Nothing outside the stretch is wanted. Repeat exactly the lines of the listing below from the one that contains "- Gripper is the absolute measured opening" through the one that contains "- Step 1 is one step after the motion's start", both ends included.
Segment Start: Data excerpt
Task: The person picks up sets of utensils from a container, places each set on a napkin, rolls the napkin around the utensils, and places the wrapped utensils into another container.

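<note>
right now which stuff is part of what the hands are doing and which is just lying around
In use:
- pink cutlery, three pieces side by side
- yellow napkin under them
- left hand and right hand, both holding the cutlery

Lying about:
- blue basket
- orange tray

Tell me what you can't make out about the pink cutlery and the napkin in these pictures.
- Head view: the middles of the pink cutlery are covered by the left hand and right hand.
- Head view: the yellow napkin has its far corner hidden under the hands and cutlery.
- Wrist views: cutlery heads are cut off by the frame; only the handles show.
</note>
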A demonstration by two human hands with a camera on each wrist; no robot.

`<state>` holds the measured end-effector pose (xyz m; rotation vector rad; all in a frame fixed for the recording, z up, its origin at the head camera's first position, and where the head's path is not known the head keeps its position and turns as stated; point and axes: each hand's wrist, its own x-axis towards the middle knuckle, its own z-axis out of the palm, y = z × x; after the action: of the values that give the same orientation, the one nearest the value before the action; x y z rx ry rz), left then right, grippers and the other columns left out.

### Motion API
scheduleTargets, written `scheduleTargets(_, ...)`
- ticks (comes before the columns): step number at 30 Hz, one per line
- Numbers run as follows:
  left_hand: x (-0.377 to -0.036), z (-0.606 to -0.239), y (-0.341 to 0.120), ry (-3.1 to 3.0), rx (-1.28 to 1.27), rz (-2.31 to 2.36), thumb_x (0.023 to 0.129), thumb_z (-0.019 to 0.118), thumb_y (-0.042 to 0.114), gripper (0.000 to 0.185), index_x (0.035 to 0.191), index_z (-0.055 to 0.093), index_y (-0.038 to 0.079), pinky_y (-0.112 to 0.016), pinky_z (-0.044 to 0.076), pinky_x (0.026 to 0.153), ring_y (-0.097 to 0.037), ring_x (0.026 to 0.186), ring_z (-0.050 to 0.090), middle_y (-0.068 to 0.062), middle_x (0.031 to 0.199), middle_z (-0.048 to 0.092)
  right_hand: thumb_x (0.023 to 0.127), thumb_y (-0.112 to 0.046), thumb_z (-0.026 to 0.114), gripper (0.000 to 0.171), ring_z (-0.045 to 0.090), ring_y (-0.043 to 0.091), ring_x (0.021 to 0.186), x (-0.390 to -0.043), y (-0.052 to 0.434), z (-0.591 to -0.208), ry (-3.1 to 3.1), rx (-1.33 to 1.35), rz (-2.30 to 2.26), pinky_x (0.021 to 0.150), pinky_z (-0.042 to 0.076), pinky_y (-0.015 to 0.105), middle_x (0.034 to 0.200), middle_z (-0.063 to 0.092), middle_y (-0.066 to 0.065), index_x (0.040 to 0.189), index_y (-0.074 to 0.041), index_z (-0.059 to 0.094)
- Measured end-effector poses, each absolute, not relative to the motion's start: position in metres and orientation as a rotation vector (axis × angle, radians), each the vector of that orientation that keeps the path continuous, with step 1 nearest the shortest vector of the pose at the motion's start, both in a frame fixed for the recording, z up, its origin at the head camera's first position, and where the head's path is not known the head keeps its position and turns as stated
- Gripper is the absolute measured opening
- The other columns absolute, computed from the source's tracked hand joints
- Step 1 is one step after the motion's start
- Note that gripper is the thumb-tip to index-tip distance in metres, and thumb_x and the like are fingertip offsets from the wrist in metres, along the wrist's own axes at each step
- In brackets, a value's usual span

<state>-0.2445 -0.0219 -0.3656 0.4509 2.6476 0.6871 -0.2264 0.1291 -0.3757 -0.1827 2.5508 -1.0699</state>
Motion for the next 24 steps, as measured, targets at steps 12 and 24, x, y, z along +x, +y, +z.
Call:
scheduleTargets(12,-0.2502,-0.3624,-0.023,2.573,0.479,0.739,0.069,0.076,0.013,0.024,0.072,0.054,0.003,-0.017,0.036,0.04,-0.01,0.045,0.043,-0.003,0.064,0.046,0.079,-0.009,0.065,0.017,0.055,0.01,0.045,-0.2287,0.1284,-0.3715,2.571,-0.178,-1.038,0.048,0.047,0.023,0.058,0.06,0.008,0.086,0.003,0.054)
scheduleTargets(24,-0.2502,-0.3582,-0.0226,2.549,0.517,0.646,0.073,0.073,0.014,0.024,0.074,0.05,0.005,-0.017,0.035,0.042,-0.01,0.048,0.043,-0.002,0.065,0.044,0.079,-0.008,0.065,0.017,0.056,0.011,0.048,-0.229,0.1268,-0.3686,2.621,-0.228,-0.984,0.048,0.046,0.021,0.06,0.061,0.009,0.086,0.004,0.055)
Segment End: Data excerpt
**Your solution**
- Gripper is the absolute measured opening
- The other columns absolute, computed from the source's tracked hand joints
- Step 1 is one step after the motion's start

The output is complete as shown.